Robert Bresson, Au hasard Balthazar, 1966.
Film suédois, français, 1h 36 min.
Scénario : Robert Bresson
Musique : andante de la sonate pour piano, n. 20 de Schubert.
Interprétation : Anne Wiazemsky (Marie), Francois Lafarge (Gérard), Philippe Asselin (le père de Marie), Nathalie Joyaut (la mère de Marie). Walter Green (Jacques).
La figure centrale de ce film est un âne appelé Balthasar, Celui-ci connut une enfance heureuse et fut traité très affectueusement par Marie, petite fille du pays basque. Puis l’âne est vendu et volé, battu et maltraité. À la fois victime et témoin de la cruauté des humains, il est ballotté d’un propriétaire à un autre. Il va jusqu’à performer dans un cirque où un échange de regards entre lui et les autres animaux révèle la puissance de communication entre ces êtres sans parole, mais pleins d’entendement. Le regard constant que l’âne jette sur les êtres et les choses, sur les événements et les agissements des humains est d’ailleurs inoubliable et poursuit les spectateurs longtemps après le visionnement du film. Vers la fin, Balthasar, couvert de reliques, participera à une procession. Il paraîtra déjà comme enveloppé de l’aura de la sainteté. Durant la même nuit, il sera capturé par des contrebandiers, qui le chargeront de leur butin et l’amèneront jusqu’à la frontière. Dans l’obscurité de la nuit retentissent des coups de fusil qui chassent les malfaiteurs. Le lendemain matin, des clochettes sonnent et des moutons s’approchent pour entourer la bête. Lorsque ceux-ci s’éloignent, on voit l’âne, tout seul, affaissé sous son lourd fardeau et mortellement blessé.
Bresson raconte : «Je voulais que l’âne traverse un certain nombre de groupes humains qui représentent les vices de l’humanité. Il fallait aussi, étant donné que la vie d’un âne est très égale, très sereine, trouver un mouvement, une montée dramatique. C’est à ce moment que j’ai pensé à une fille, à la fille qui se perd.» Effectivement, Balthasar passe par toutes les étapes de la vie humaine et son destin suit des courbes semblables à celles de l’existence tragique de la jeune Marie qui vont de l’enfance heureuse jusqu’à la mort douloureuse.
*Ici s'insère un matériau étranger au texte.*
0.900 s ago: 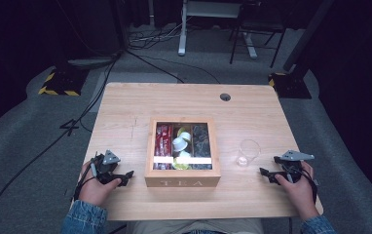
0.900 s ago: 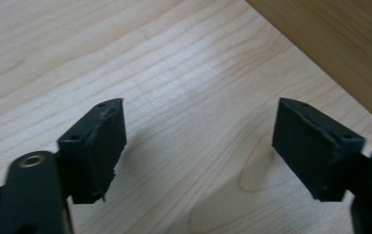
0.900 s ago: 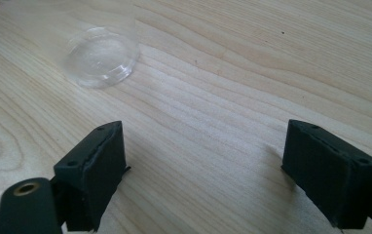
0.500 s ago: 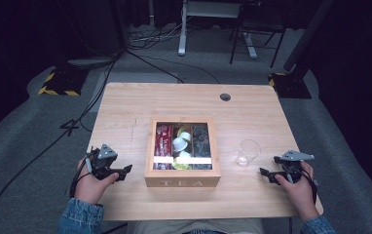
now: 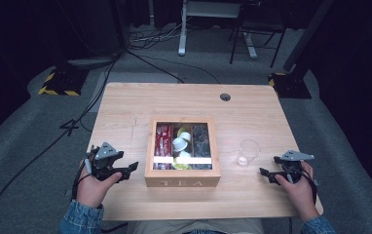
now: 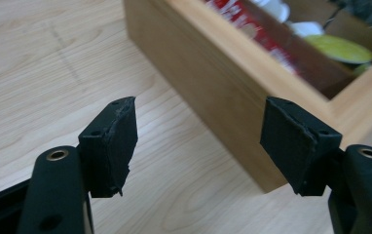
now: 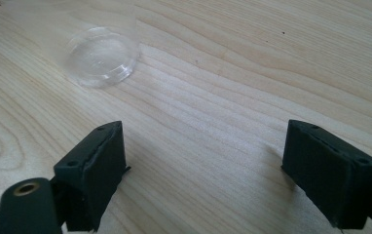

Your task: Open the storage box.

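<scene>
Left hand-held gripper (image 5: 128, 168) low over the pale wooden bench (image 5: 125, 107), jaws wide apart and empty, pointed at the left wall of the open wooden box marked TEA (image 5: 182, 181), just beside it but not touching. Right hand-held gripper (image 5: 264, 173) likewise spread wide with nothing between the pads, aimed across bare wood. Clear round glass cup (image 5: 248, 152) upright near it, between box and right hand-held gripper.

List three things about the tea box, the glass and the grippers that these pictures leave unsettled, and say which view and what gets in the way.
- Tea box contents: too small in the high view; blurred and cut off by the top edge in the left gripper view.
- Glass: its upper part is cut off by the top edge in the right gripper view, and it looks faint.
- Left gripper and right gripper: too small in the high view to judge jaw gaps.
</scene>
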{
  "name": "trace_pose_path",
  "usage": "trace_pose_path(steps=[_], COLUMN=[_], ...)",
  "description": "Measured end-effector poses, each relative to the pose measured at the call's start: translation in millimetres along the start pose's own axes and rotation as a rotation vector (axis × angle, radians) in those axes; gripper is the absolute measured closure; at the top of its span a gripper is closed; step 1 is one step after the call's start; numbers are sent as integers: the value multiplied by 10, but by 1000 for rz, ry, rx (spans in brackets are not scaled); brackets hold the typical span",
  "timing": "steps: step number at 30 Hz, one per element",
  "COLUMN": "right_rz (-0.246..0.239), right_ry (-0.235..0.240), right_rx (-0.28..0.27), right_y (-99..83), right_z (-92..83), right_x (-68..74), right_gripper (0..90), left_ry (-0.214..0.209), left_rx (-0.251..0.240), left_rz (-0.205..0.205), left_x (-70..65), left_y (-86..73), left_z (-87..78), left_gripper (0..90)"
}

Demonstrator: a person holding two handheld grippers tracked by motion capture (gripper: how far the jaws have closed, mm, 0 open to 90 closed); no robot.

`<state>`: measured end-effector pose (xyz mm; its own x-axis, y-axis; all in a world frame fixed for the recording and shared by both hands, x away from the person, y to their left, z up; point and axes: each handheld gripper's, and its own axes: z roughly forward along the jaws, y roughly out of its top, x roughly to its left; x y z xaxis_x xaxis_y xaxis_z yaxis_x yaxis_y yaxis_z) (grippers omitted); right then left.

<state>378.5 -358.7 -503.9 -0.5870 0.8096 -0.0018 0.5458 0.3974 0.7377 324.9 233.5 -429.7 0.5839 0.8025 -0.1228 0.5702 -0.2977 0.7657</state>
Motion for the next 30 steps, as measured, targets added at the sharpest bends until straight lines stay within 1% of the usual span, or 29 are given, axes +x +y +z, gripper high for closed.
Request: trace_pose_path(steps=[3,4,5,6,7,8,9,10,11,12,13,16,18,19,21,23,25,27,28,29,30], right_rz=[-1,-1,-1,-1,-1,-1,-1,-2,-1,-2,-2,-2,-2,-2,-2,-3,-3,-3,-3,-3,-3], right_ry=[0,0,1,2,2,2,2,1,2,1,1,2,3,2,3,3,3,4,4,4,4], right_rx=[0,0,0,-1,0,-1,0,0,-1,0,0,0,0,0,0,0,-1,0,0,0,0], right_y=[0,0,-1,-1,-1,-1,-1,-1,-1,-1,-1,-1,-1,-1,-1,-1,-1,-1,-1,-1,-1], right_z=[0,-1,-1,-1,-1,-1,-1,-1,-1,-1,-1,-1,-1,-1,-2,-2,-1,-2,-2,-2,-2], right_x=[0,1,1,2,2,2,2,1,2,1,1,2,2,2,2,2,3,3,3,3,3], right_gripper=[157,157,157,157,157,157,157,157,157,157,157,157,157,157,157,157,157,157,157,157,157], left_ry=[-31,-42,-54,-54,-50,-47,-50,-70,-88,-98,-102,-113,-113,-115,-117,-112,-114,-115,-116,-124,-125], left_rx=[-13,-13,-12,-13,-9,-1,-4,-16,-19,-14,-8,-13,-10,-5,11,14,24,31,38,42,46], left_rz=[10,20,18,24,27,17,18,5,4,12,28,39,39,50,56,58,46,37,34,36,40], left_x=[-96,-119,-152,-172,-206,-245,-264,-291,-311,-333,-354,-409,-450,-459,-482,-483,-472,-454,-450,-443,-438], left_y=[33,38,35,30,15,-5,-18,-35,-47,-52,-55,-63,-83,-99,-148,-191,-236,-274,-284,-294,-298], left_z=[-13,-14,-6,7,36,65,82,100,111,116,117,117,124,129,135,134,129,136,135,139,138], left_gripper=[299,296,290,274,237,200,195,193,193,192,191,191,191,191,192,210,237,300,364,409,433])
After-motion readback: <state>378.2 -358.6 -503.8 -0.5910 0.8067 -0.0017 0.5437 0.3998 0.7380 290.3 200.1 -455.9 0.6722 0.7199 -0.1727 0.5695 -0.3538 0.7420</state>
Tous deux font l’apprentissage de la souffrance, la leur et celle des autres.
Balthasar est une figure symbolique de l’humble bonté confrontée à l’orgueil et à la méchanceté de la masse des humains. En effet, à la fin du film, la mère de Marie attribue à l’âne le qualificatif de « saint ». Il n’est donc pas étonnant que plusieurs critiques ont fait un rapprochement entre la symbolique du film et le rituel religieux, entre Balthasar et Jésus. À la fois lucide et sans complaisance, le regard de Balthasar est aussi celui que Bresson porte sur ses acteurs et ses personnages, sur lui-même et sur l’humanité entière. On devine l’empathie qui habite l’auteur, une forme d’identification avec son «personnage», qui devient contagieuse en se propageant sur les spectateurs.